Self-compassion is the superpower year 12 students need for exams … and life beyond school
"This can be one of the most stressful times in a students’ life. It can also be very stressful for parents trying to support their children."
writes Dr Madeleine Ferrari, Clincial Psychology Lecturer, Australian Catholic University in a recent article in The Conversation.
Her article describes self compassion, what it looks like and how it can be helpful to everyone, not just students sitting the HSC.
The article continues... But there is a superpower in the arsenal of every year 12 student that can be harnessed to manage this stress. This superpower fuels resilience, not only for exams, but for any difficult situation they may be faced with across their lifespan.
It’s called self-compassion.
The mental health benefits
"The most enduring relationship we have is the one we have with ourselves. Self-compassion means talking to yourself like you would talk to a friend.
Self-compassion encourages us to feel comfortable in our own skin. It allows us to generate our own feelings of warmth, reassurance, soothing and liking who we are."
It is associated with greater psychological well-being and a lower risk of developing symptoms of poor mental health.
How can we learn and teach self-compassion?
Here are some ways to approach self-compassion, both for yourselves and your kids:
Check yourself: before talking with your child about self-compassion, consider how you treat yourself when under stress. Do you notice when your self-critic is triggered?

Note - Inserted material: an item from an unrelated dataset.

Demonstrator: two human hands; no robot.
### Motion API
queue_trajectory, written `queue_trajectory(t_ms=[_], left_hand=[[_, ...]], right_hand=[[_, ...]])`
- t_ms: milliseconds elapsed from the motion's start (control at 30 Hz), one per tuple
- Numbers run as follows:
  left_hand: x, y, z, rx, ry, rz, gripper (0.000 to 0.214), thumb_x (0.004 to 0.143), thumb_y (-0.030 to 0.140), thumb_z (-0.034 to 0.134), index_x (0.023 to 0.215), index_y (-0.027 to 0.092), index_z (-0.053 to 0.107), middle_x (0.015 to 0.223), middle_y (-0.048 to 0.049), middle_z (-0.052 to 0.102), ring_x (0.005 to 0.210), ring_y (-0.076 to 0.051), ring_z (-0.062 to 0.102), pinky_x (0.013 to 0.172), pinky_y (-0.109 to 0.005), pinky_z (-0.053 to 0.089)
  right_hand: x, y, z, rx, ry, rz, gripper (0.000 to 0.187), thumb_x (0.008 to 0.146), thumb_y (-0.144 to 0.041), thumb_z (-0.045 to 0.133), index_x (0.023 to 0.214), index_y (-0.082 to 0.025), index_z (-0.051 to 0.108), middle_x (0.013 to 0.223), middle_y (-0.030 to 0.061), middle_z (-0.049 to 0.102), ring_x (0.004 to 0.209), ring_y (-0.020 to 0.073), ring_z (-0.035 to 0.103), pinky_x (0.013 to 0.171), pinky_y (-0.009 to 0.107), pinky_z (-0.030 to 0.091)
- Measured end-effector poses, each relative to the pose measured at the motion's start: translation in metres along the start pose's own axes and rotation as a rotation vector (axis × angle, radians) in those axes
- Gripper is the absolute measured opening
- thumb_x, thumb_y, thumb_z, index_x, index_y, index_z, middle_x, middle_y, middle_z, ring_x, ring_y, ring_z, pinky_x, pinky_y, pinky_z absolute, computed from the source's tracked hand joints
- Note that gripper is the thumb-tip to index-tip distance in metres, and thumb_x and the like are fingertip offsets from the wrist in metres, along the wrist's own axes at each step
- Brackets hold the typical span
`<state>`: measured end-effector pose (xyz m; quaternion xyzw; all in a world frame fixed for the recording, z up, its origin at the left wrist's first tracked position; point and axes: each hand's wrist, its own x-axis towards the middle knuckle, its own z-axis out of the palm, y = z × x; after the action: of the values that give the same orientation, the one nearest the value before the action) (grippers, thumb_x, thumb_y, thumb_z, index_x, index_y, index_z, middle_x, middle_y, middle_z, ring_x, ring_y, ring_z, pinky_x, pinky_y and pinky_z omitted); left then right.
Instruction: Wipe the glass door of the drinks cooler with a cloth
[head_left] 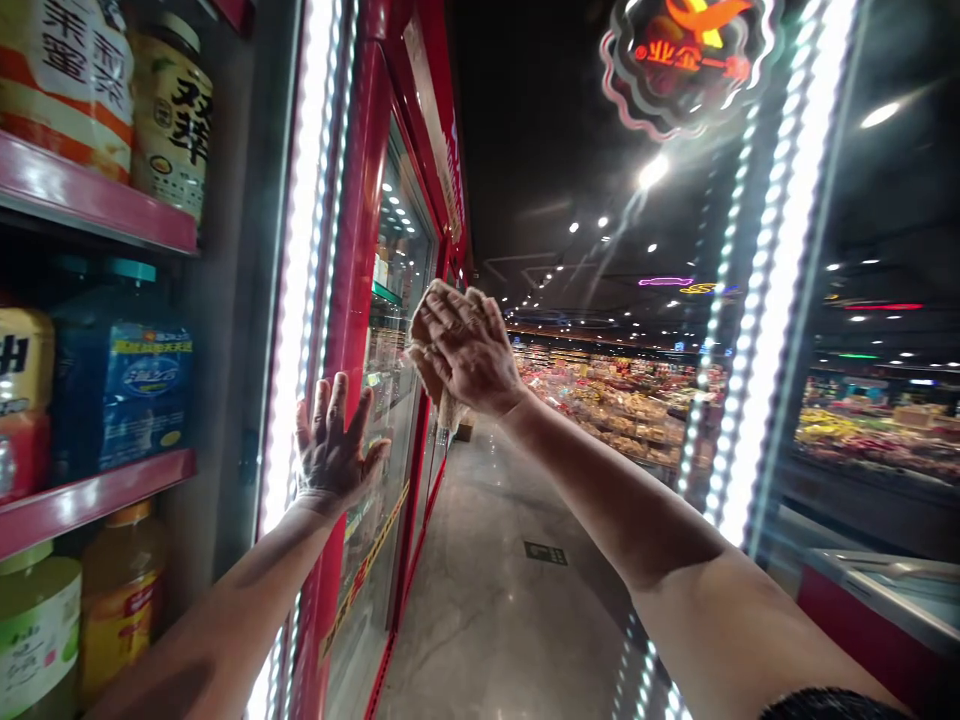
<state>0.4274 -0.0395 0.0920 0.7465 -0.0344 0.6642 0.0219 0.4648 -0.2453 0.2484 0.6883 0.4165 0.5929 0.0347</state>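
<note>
My right hand (480, 350) lies flat over a beige cloth (429, 335), fingers together. The cloth bunches beneath the palm and its lower end hangs down. Behind it seems to be a clear glass pane, which carries reflections of light strips. Lower and to the left, my left hand (337, 445) is raised with fingers spread and nothing in it. It is in front of the red door frame (352, 200) and a bright light strip (289, 300); whether it touches either I cannot tell.
Bottled drinks (172, 120) stand on pink-edged shelves (97, 190) at the left. A round sign (690, 60) with mirrored lettering is at the top. Beyond lie a grey floor (502, 620), produce displays (622, 400) and a red-sided chest cabinet (862, 620) at the lower right.
</note>
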Motion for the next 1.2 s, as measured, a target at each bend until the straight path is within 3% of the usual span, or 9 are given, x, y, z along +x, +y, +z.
queue_trajectory(t_ms=[100, 300, 500, 700, 833, 933, 1067, 1133, 1200], left_hand=[[0.0, 0.001, -0.001, 0.0, -0.017, -0.003, 0.07, 0.099, 0.055, 0.036, 0.16, 0.021, 0.031, 0.166, -0.0154, 0.023, 0.157, -0.032, 0.005, 0.126, -0.058, 0.004], [0.001, 0.001, -0.002, 0.002, -0.031, -0.022, 0.068, 0.099, 0.052, 0.038, 0.159, 0.02, 0.034, 0.168, -0.0153, 0.015, 0.157, -0.033, 0.006, 0.126, -0.057, 0.005], [0.002, 0.006, -0.007, 0.005, -0.049, -0.038, 0.067, 0.099, 0.051, 0.042, 0.16, 0.024, 0.031, 0.169, -0.0122, 0.014, 0.158, -0.029, 0.006, 0.126, -0.056, 0.005], [0.001, 0.007, -0.006, -0.008, -0.046, -0.042, 0.07, 0.099, 0.051, 0.044, 0.162, 0.031, 0.022, 0.17, -0.0071, 0.008, 0.157, -0.031, 0.006, 0.126, -0.058, 0.006], [0.002, 0.009, -0.007, -0.021, -0.014, -0.033, 0.069, 0.098, 0.047, 0.046, 0.161, 0.028, 0.026, 0.17, -0.0101, 0.011, 0.157, -0.034, 0.009, 0.124, -0.062, 0.01], [0.004, 0.011, -0.006, -0.047, 0.03, -0.001, 0.068, 0.098, 0.046, 0.047, 0.161, 0.029, 0.027, 0.169, -0.0099, 0.015, 0.157, -0.033, 0.011, 0.124, -0.062, 0.009], [0.003, 0.01, -0.003, -0.052, 0.043, 0.006, 0.07, 0.096, 0.045, 0.05, 0.16, 0.035, 0.024, 0.17, -0.0073, 0.016, 0.156, -0.035, 0.012, 0.122, -0.064, 0.011], [0.002, 0.008, -0.002, -0.055, 0.033, -0.016, 0.07, 0.096, 0.046, 0.051, 0.16, 0.037, 0.024, 0.17, -0.006, 0.015, 0.156, -0.036, 0.012, 0.121, -0.066, 0.012], [0.002, 0.007, -0.001, -0.066, 0.03, -0.023, 0.072, 0.094, 0.047, 0.052, 0.16, 0.04, 0.024, 0.17, -0.0042, 0.015, 0.156, -0.036, 0.012, 0.121, -0.066, 0.013]], right_hand=[[-0.008, 0.005, -0.002, -0.029, 0.038, 0.1, 0.055, 0.103, -0.037, 0.045, 0.156, -0.025, 0.038, 0.166, 0.0018, 0.032, 0.157, 0.0265, 0.019, 0.131, 0.058, -0.002], [-0.04, 0.023, -0.01, -0.034, -0.028, -0.018, 0.056, 0.104, -0.042, 0.042, 0.157, -0.026, 0.035, 0.165, 0.0004, 0.036, 0.156, 0.0227, 0.023, 0.132, 0.053, 0.007], [-0.062, 0.057, -0.023, -0.091, 0.058, 0.247, 0.058, 0.102, -0.035, 0.045, 0.157, -0.024, 0.035, 0.166, 0.0044, 0.033, 0.158, 0.0272, 0.017, 0.13, 0.06, 0.005], [-0.102, 0.075, -0.032, -0.06, -0.058, 0.133, 0.059, 0.1, -0.034, 0.049, 0.157, -0.023, 0.037, 0.166, 0.004, 0.034, 0.157, 0.0281, 0.02, 0.131, 0.058, 0.006], [-0.118, 0.107, -0.042, -0.135, -0.013, 0.294, 0.058, 0.1, -0.036, 0.047, 0.156, -0.022, 0.038, 0.164, 0.0069, 0.036, 0.157, 0.0296, 0.019, 0.13, 0.059, 0.009], [-0.131, 0.113, -0.042, -0.169, 0.031, 0.371, 0.058, 0.101, -0.035, 0.045, 0.156, -0.021, 0.037, 0.163, 0.0091, 0.038, 0.157, 0.0298, 0.019, 0.129, 0.06, 0.011], [-0.157, 0.118, -0.037, -0.181, -0.035, 0.246, 0.057, 0.1, -0.034, 0.046, 0.155, -0.02, 0.038, 0.163, 0.0089, 0.039, 0.156, 0.029, 0.021, 0.129, 0.058, 0.009], [-0.168, 0.134, -0.037, -0.189, -0.04, 0.186, 0.056, 0.1, -0.034, 0.045, 0.154, -0.02, 0.041, 0.161, 0.0091, 0.041, 0.155, 0.0283, 0.024, 0.13, 0.055, 0.006], [-0.174, 0.159, -0.042, -0.215, 0.024, 0.23, 0.053, 0.102, -0.034, 0.043, 0.152, -0.018, 0.043, 0.16, 0.0108, 0.044, 0.155, 0.0285, 0.025, 0.13, 0.054, 0.005]])
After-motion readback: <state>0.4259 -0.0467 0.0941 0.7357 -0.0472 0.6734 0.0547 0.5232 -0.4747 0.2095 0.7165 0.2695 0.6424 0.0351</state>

It is hard to be genuine when encouraging someone else to be self-compassionate if you are not.
Model self-compassion: when you make an error, try replacing “I’m so stupid I let this happen” with “I’m upset about this and that’s okay – anyone would feel this way in this situation”. Talk to yourself in a soft, calm tone. Whether you say it aloud or even just think it, your behaviour in that moment will change, and your kids will see this.
Talk about it: start a conversation with your child about their relationship with themselves. You could start with: “what do you tend to say to yourself or feel about yourself during exams?” or “what effect does this have on you?”

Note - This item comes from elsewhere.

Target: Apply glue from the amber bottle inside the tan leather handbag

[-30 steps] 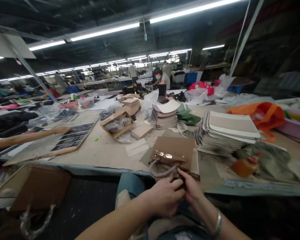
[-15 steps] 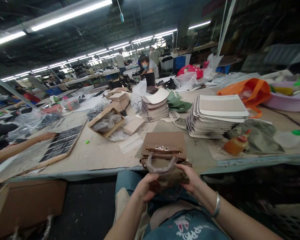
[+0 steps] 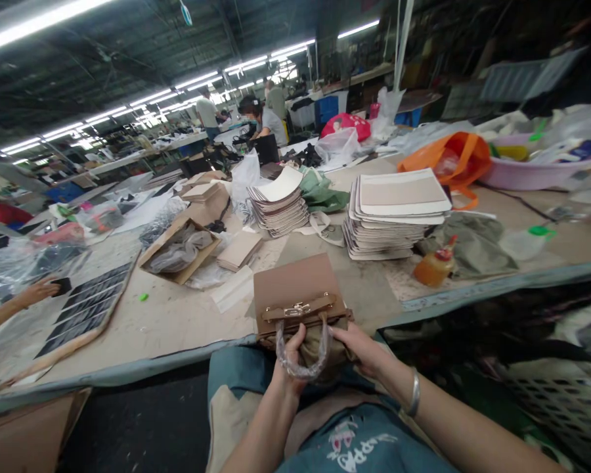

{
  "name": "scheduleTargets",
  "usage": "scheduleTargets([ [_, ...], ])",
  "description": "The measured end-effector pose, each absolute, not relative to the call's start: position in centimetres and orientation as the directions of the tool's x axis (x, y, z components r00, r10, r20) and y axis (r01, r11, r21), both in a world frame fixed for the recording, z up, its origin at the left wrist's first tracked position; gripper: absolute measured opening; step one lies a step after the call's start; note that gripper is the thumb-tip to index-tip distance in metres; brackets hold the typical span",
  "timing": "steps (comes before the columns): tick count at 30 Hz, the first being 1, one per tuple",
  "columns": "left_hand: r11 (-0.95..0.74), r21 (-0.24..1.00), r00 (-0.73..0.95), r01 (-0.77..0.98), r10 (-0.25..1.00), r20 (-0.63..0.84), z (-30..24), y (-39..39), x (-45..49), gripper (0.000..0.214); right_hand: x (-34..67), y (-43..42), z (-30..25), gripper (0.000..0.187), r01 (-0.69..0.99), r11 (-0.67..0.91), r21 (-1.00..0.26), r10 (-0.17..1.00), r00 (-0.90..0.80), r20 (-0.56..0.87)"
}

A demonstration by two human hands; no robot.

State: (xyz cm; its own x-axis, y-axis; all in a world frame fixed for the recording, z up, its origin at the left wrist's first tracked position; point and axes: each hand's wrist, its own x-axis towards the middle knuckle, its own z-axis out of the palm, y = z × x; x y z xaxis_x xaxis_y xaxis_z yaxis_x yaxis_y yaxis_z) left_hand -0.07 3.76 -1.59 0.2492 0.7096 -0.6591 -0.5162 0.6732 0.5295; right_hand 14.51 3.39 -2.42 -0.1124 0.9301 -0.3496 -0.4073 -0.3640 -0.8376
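A taupe handbag [image 3: 295, 286] lies at the table's front edge, its flap on the tabletop and its open end towards me. A metal clasp sits on the strap across it. The bag's handle [image 3: 303, 374], wrapped in clear plastic, loops towards my lap. My left hand [image 3: 290, 361] reaches through the handle loop and grips the olive lining, thumb on top. My right hand [image 3: 359, 345], with a silver bangle on the wrist, is closed on the bag's right edge near the handle's end. The fingers underneath are hidden.
Behind the bag stand stacks of cut panels [image 3: 398, 217] and curved pieces [image 3: 278, 203]. An open cardboard box [image 3: 180, 249] is to the left, an amber glue bottle [image 3: 434, 264] to the right. A co-worker's hand [image 3: 42, 290] holds something dark beside black strips [image 3: 86, 309].
My left hand has moved up inside the handle loop onto the lining. The handle has dropped towards me and the bag has tilted slightly. The view has swung right.
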Motion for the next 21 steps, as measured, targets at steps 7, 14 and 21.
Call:
scheduleTargets([
  [7,0.684,0.46,0.254,-0.566,0.675,-0.692,-0.3,3.8,0.7,0.034,16.2,2.1,-2.8,0.042,0.048,-0.087,-0.995,0.982,0.175,-0.078],
  [14,0.739,0.411,0.299,-0.533,0.62,-0.726,-1.2,3.4,2.0,0.022,15.4,2.8,-3.2,0.033,0.168,-0.064,-0.984,0.997,-0.041,-0.072],
  [21,0.715,0.33,0.291,-0.617,0.596,-0.748,-2.2,4.0,2.0,0.019,15.4,4.3,-3.3,0.031,0.501,-0.031,-0.865,0.969,-0.196,-0.148],
])
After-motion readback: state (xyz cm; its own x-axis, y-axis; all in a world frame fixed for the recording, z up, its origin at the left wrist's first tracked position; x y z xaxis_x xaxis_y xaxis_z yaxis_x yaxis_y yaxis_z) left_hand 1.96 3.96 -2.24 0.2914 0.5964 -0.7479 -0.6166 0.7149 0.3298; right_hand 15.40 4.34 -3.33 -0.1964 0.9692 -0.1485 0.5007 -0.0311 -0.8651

Help them spot self-criticism: encourage your child to notice when self-criticism pops up. Give the self-criticsm a name such as “Voldemort” or the “angry voice”. Say, “When you notice Voldemort is hanging around, gently ask yourself, what would you say to a good friend or a ten-year-old version of yourself in this situation?” This simple question is a powerful way to tap into the compassionate wisdom we all carry.
Give yourself a hug: to help calm yourself, give yourself a hug. Either wrap your arms around yourself or hold your hand on your heart or chest and notice the warmth. Research tells us we get a flood of oxytocin - the body’s “love drug” – and relax when we are hugged by someone we trust. Our brain and body has an almost identical reaction when we hug ourselves. Use as a this short-cut to trigger some feelings of self-compassion.